(Beginning of DATASET CONTENT)

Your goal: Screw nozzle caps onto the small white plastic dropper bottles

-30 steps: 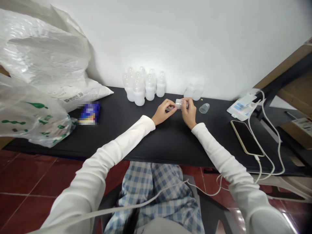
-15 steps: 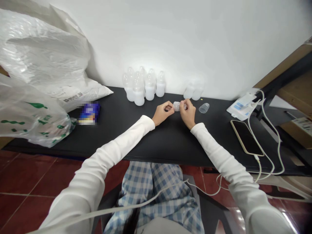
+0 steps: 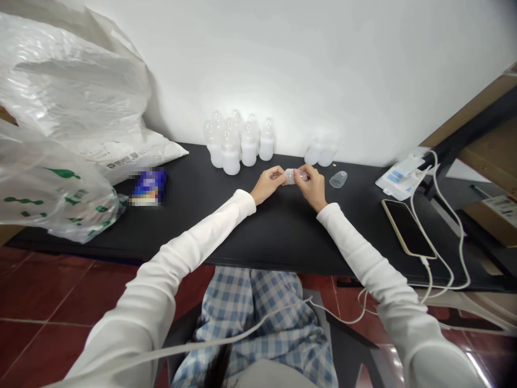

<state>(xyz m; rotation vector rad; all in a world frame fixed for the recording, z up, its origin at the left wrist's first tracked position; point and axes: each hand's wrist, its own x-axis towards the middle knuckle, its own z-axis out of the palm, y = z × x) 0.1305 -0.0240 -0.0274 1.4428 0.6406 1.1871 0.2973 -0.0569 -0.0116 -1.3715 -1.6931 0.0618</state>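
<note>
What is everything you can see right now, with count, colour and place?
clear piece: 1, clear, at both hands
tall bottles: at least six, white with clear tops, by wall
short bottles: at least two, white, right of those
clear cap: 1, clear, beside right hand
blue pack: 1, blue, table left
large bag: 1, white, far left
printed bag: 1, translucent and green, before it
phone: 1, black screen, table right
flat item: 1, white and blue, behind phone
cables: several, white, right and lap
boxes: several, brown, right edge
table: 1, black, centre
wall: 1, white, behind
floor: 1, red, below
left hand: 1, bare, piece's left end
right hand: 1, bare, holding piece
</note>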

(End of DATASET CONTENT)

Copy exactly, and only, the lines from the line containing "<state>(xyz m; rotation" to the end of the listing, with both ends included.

<state>(xyz m; rotation vector rad; all in a world frame fixed for the recording, z up, its origin at the left wrist's first tracked position; point and axes: each hand's wrist, its own x-axis towards the middle knuckle, its own z-axis out of the palm, y = z × x) 0.1305 -0.0240 -0.0274 1.4428 0.6406 1.1871 0.2973 -0.0569 -0.0116 -1.3715 -1.6931 0.0618</state>
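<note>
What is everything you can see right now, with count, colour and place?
clear piece: 1, clear, at both hands
tall bottles: at least six, white with clear tops, by wall
short bottles: at least two, white, right of those
clear cap: 1, clear, beside right hand
blue pack: 1, blue, table left
large bag: 1, white, far left
printed bag: 1, translucent and green, before it
phone: 1, black screen, table right
flat item: 1, white and blue, behind phone
cables: several, white, right and lap
boxes: several, brown, right edge
table: 1, black, centre
wall: 1, white, behind
floor: 1, red, below
left hand: 1, bare, piece's left end
right hand: 1, bare, holding piece
</note>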

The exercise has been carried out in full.